As the Moon waxes, it passes barely south of Antares in Scorpius the morning of Monday the 14th. When the two rise the evening of Tuesday the 13th, the Moon will therefore be just to the west of the star, while the night of Monday the 14th, the situation will be reversed. Almost exactly three days after the Antares encounter, the brightened Moon takes on much brighter Jupiter, passing three degrees to the south of the planet the morning of Thursday the 17th, less than a full day before the full phase. As the Moon climbs the sky the night of Wednesday the 16th, it will appear to the west of the planet, while again the night of Thursday the 17th, it will have flipped to the east of Jupiter.

Mars -- visible in evening twilight -- begins the week just to the south of somewhat brighter Saturn, both lying in Leo to the east of Regulus. Moving rapidly, Mars will quickly shift to the east of the other two, much more distant Saturn (4.5 times farther away than Mars) moving easterly at a much slower pace. By the end of the week, the red planet will be nearly four degrees to the east of the ringed one.

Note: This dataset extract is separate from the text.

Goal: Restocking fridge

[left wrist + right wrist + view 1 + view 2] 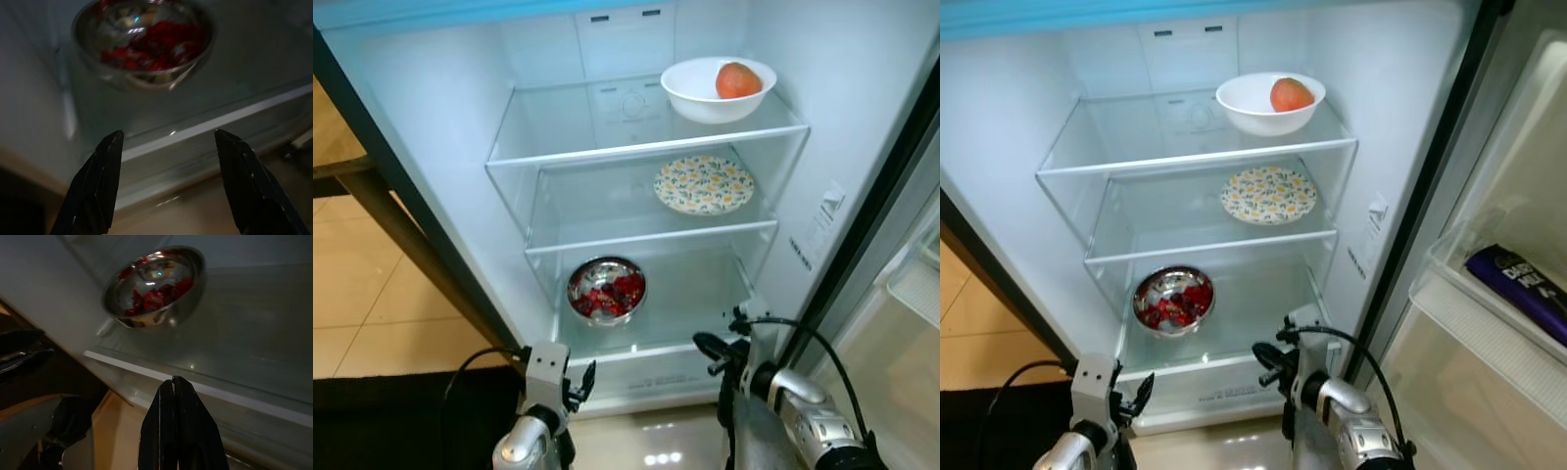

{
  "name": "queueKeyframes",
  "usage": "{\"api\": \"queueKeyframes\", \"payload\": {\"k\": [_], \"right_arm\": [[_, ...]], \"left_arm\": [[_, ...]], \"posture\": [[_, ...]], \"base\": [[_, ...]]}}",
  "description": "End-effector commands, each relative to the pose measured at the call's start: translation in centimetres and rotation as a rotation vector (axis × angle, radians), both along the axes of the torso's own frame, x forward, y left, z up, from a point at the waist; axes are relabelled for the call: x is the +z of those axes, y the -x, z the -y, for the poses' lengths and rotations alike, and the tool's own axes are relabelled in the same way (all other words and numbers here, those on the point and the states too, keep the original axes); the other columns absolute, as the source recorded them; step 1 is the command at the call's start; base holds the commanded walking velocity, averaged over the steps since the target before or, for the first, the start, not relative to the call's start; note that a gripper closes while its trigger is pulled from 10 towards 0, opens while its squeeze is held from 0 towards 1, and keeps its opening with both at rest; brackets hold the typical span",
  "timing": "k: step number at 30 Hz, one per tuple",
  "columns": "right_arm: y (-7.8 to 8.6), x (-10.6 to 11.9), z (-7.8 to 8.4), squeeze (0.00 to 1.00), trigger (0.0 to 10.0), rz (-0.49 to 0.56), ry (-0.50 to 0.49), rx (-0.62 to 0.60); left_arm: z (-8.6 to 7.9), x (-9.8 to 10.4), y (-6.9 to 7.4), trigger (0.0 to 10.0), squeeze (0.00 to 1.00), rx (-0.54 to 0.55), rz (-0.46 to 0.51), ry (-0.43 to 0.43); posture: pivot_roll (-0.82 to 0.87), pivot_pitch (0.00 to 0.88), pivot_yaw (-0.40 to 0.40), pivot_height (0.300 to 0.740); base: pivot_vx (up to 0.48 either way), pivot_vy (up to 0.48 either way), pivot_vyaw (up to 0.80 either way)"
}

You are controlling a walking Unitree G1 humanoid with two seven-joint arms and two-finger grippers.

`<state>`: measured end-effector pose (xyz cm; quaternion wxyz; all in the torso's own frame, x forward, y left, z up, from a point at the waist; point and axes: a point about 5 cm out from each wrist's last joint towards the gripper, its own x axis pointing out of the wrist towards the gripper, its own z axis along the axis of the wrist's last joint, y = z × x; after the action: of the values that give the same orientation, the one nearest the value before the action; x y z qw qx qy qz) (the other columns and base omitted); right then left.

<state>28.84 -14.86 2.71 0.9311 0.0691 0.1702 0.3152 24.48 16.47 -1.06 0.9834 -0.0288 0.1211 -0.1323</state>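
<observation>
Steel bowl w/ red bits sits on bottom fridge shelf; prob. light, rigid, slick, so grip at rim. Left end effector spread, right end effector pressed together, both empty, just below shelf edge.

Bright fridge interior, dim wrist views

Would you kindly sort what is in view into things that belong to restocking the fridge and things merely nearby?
Belongs to the job:
- white bowl holding a fruit, top shelf
- floral plate, middle shelf
- steel bowl of red food, bottom shelf
- left claw, open
- right claw, shut

Just nearby:
- dark packet in the door tray
- wooden furniture
</observation>
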Motion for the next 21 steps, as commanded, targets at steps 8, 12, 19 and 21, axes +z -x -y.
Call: {"api": "queueKeyframes", "payload": {"k": [8,12,19,21], "right_arm": [[0.1,-0.7,0.2,0.0,10.0,-0.017,-0.004,-0.024],[0.3,-1.1,0.4,0.0,10.0,-0.033,0.001,-0.031],[0.8,-2.1,0.8,0.0,10.0,-0.069,0.009,-0.051],[0.9,-2.2,0.9,0.0,10.0,-0.076,0.007,-0.059]], "left_arm": [[0.8,-1.2,1.3,10.0,0.0,-0.04,-0.077,0.158],[0.7,-1.7,1.6,10.0,0.0,-0.027,-0.125,0.191],[0.6,-2.4,2.1,10.0,0.0,-0.051,-0.182,0.239],[0.7,-2.4,2.3,10.0,0.0,-0.062,-0.185,0.244]], "posture": [[-0.07,0.026,0.047,0.526],[-0.07,0.019,0.047,0.54],[-0.08,0.009,0.048,0.569],[-0.08,0.006,0.047,0.574]], "base": [[0.0,0.0,0.0],[0.0,0.0,0.0],[0.0,0.0,0.0],[0.0,0.0,0.0]]}}
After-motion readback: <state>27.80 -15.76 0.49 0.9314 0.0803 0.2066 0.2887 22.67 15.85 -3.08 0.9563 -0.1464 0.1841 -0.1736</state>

As Mars and Saturn descend the twilight sky, both gone from view by 10:30 PM or so (Daylight), Jupiter, which now rises before sunset, makes its glorious appearance in the far southeast still to the northeast of classical Sagittarius. While the bright Moon blocks most of the constellation from view, Jupiter shines on. And whatever happened to Venus? Having passed superior conjunction with the Sun early last June, the planet is slowly working its way up the western sky, but is still too close to the Sun and horizon to be seen. Give it another couple months.

Constellations differ greatly in size. To the south of (and more or less parallel to) the Big Dipper's handle is a pair of neighborly stars that make most of Canes Venatici, the Hunting Dogs, while north of Scorpius lies Serpens, whose two parts bracket giant Ophiuchus and take close to three hours just to rise and set.